## Task objective:
Would you print the lines below exactly, beginning at the line that has "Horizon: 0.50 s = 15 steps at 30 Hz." and stopping after the line that has "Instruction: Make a"? Only those lines, and no pictures.

## Dataset extract:
★ ★ ★ ★
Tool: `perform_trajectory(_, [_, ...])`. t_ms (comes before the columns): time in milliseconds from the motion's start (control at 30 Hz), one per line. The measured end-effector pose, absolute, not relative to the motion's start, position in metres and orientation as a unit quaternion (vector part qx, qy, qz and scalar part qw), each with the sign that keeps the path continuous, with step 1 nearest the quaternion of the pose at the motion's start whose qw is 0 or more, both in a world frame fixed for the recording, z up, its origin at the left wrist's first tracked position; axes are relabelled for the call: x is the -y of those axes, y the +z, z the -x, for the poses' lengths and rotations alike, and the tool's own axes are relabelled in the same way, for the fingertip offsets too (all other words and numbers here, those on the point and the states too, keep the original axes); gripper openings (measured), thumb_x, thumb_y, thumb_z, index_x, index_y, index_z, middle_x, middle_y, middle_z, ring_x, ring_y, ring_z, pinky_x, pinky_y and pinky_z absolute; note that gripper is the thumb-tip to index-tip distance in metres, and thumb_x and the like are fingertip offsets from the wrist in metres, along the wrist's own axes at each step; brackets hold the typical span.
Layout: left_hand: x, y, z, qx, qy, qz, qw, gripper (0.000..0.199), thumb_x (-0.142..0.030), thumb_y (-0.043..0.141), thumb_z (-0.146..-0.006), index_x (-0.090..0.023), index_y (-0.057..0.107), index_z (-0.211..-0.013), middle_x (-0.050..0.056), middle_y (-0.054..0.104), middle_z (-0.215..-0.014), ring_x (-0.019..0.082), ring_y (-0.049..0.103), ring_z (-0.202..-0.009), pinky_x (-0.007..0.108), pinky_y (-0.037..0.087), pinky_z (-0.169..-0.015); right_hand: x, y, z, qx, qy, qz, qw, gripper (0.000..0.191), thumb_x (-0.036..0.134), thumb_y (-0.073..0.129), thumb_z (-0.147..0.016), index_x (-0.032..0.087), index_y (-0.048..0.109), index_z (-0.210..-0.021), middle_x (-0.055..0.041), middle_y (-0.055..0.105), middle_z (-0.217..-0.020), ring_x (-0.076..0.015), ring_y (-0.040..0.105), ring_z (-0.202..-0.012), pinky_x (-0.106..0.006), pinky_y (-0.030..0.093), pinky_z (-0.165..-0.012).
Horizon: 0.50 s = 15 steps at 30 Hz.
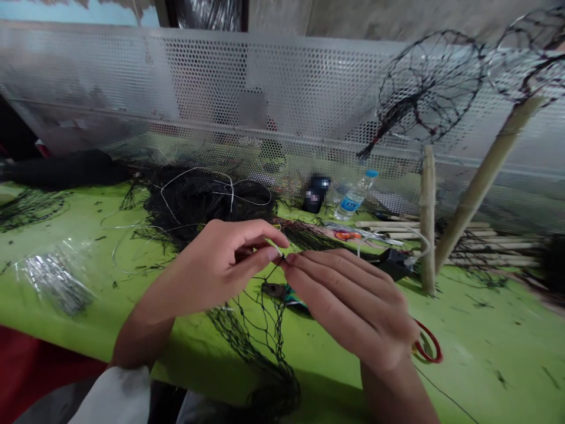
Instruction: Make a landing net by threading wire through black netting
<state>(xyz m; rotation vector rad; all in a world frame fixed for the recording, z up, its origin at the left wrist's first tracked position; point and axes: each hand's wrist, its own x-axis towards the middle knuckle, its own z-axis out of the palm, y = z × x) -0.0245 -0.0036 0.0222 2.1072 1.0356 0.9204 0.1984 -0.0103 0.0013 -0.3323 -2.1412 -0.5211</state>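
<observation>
**— What have your hands got right now?**

— My left hand [216, 265] and right hand [353, 300] are together over the middle of the green table [485, 330], fingertips nearly touching. Both pinch the same spot: a strand of the black netting [265, 330], with a thin pale wire [277, 250] showing at the pinch. Left thumb and forefinger are closed on it from the left, right fingertips closed on it from the right. Whether the wire is knotted there I cannot tell, too small.

**— And where does the netting go?**

— It hangs straight down from my fingers, across the table's near edge and towards my lap. Beyond my hands sits a big dark heap of net [198, 197] with loose loops of wire lying on it.

**— What else is around you?**

— Red-handled scissors [427, 346] just under my right wrist, partly hidden. A plastic bag of shiny wire pieces [53, 280] well off to my left. A water bottle [355, 197] by the perforated metal screen [220, 82] at the back, and bamboo sticks [427, 218] standing to the right, with round netted hoops [428, 85] on them.
</observation>
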Motion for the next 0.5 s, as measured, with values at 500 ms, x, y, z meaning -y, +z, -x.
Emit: perform_trajectory(500, [0.0053, 0.0235, 0.0235, -0.392, 0.351, -0.784, 0.329, 0.031, -0.03, 0.068, -0.097, -0.026, 0.069, -0.128, 0.001, 0.081, -0.108, 0.01, 0.069, -0.066, 0.018, 0.05, -0.053, 0.0077, 0.002, -0.2061, 0.872, -0.182, 0.122, 0.438, 0.015, 0.001, 0.069, -0.09, 0.001, 0.073, -0.104, -0.0175, 0.08, -0.1, -0.0271, 0.078, -0.097, -0.042, 0.067, -0.084])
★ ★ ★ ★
## Finished exercise:
Horizon: 0.50 s = 15 steps at 30 Hz.
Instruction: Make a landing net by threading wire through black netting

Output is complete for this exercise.